Much of the work for this project was performed cooperatively, with all three group members meeting together frequently to discuss and explore the algorithm and its implementation. However, each member focused on different aspects of the project. Andrew Danowitz led a lot of the early code exploration and did most of the implementation for the photometric (filter and SSIM) components. He also pieced together the different implementation components and brought about the capacity to submit much of the computational work to the Farmshare cluster. Andrew contributed a great deal to the report and presentation slides as well.

In addition to taking part in the collaborative aspects of the project, Andrea Zvinakis wrote much of the report and presentation slides.
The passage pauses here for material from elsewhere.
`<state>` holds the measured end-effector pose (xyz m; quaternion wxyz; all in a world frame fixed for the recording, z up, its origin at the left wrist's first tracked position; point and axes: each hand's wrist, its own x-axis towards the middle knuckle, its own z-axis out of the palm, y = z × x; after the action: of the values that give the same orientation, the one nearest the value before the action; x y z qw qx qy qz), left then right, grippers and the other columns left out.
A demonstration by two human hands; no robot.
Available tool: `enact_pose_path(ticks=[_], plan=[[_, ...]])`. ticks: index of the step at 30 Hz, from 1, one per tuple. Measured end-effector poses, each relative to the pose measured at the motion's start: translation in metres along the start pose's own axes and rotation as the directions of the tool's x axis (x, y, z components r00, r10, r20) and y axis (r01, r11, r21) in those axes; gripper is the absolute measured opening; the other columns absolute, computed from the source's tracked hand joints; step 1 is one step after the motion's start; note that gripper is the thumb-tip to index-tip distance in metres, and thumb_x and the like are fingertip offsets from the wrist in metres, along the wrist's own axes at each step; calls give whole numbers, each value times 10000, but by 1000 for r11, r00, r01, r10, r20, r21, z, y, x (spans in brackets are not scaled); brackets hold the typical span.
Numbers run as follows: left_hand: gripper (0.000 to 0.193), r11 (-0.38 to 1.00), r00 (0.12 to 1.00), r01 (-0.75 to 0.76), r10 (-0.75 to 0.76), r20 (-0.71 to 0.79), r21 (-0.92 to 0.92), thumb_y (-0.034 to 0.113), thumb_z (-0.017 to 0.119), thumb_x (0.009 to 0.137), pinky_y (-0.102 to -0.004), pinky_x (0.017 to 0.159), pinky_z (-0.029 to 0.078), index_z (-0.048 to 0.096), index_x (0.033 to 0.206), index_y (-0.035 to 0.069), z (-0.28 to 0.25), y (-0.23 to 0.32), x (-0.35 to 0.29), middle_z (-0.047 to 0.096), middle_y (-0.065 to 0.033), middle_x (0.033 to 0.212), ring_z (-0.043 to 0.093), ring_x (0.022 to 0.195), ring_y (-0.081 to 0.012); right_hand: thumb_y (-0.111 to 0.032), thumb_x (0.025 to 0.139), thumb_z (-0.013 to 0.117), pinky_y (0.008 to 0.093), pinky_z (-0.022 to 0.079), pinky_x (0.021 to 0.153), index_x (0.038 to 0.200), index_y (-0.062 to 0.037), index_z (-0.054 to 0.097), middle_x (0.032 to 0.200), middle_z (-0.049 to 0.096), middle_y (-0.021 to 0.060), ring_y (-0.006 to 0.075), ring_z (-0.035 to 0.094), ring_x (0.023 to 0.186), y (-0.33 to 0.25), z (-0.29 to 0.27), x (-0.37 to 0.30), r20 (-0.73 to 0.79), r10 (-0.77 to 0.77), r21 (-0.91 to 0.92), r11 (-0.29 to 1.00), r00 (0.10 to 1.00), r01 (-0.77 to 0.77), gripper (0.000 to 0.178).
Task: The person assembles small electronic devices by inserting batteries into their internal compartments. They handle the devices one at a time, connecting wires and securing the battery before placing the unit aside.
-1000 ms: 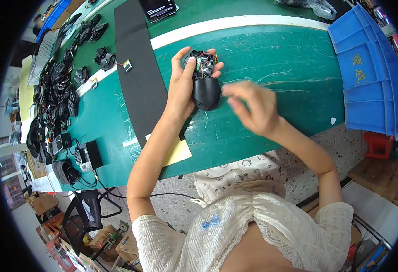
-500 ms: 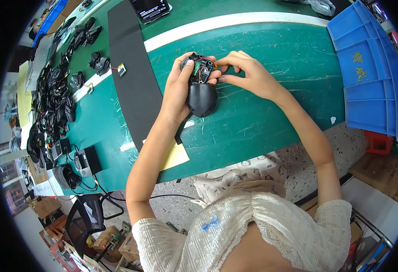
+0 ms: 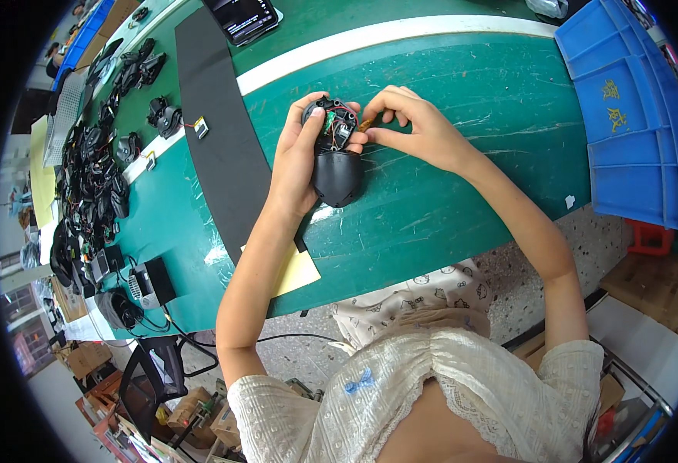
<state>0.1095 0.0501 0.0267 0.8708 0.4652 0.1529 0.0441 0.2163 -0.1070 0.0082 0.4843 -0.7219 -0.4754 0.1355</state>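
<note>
My left hand [image 3: 294,158] is closed around an opened black computer mouse [image 3: 337,179], its thumb on the near side and fingertips showing past the far side. The smooth rounded cover hangs toward me. In the open upper half a green circuit board [image 3: 330,121] and thin red wires can be seen. Just right of the mouse, my right hand [image 3: 420,131] pinches a small amber-coloured strip [image 3: 365,125] between thumb and forefinger, close to the left fingertips. Whether the strip touches the mouse I cannot tell.
Many black mouse parts [image 3: 92,166] lie heaped at the left. Small silver batteries [image 3: 201,127] rest near a long black mat [image 3: 219,116]. A yellow sheet [image 3: 296,272] lies by my left forearm. At the right stands a blue bin [image 3: 632,139]; a screen device [image 3: 242,19] lies at the back.
The mouse has shifted slightly left and down in the picture with my left hand. My right hand has moved slightly left and still pinches the amber strip.
</note>
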Motion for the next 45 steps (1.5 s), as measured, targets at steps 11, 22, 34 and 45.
enact_pose_path(ticks=[11,22,34,45], plan=[[285,989,999,6,2,-53,151,139,372,952,-281,653,547,333,1220,50,7,1,-4,530,-183,1142,633,765,-212,-67,891,530,223,473,669,992,10,490,897,591,69,96,582,767,-7,-3,0,-216,204,464,882,955,-83,133],[483,971,998,-58,61,-7,232,-52,397,798,-290,707,537,274,1248,72,9,0,-7,448,-177,1247,620,864,-241,-27,890,512,234,475,713,1080,27,490,909,560,58,103,570,806,-10,-11,-2,-295,127,196,978,947,-71,199],[509,952,990,-139,127,60,272,-101,403,815,-307,802,513,243,1261,88,7,-6,-4,435,-207,1240,582,1000,-274,-69,884,544,248,485,710,1046,6,505,889,567,68,106,568,844,-14,1,-4,-306,1,244,967,952,77,183],[564,942,987,-158,142,73,297,-73,460,784,-298,778,511,252,1283,87,3,-8,-4,476,-177,1165,603,863,-216,-77,845,599,276,498,723,1053,-13,525,905,611,86,142,609,811,-15,6,-7,-177,-7,166,985,984,37,230]])
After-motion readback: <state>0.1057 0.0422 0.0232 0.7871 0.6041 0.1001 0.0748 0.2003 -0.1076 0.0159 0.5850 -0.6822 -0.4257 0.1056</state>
She also performed statistical analysis and, when the Farmshare cluster was unable to support our workload, was responsible for running the summary statistics generating code on hundreds of images on other computers. Andrea also set up the capacity for the group to rate certain images from the photo set.

Taking part in the collaborative aspects of the project as well, Bradley Collins also made small contributions to the report and presentation slides. Bradley also explored or implemented several parts of the geometric component of the algorithm, helped adapt the summary statistics generating code to run jobs serially on campus computers, and used that code to gather many of the image statistics. In addition, Bradley was responsible for most of the SVR implementation and running.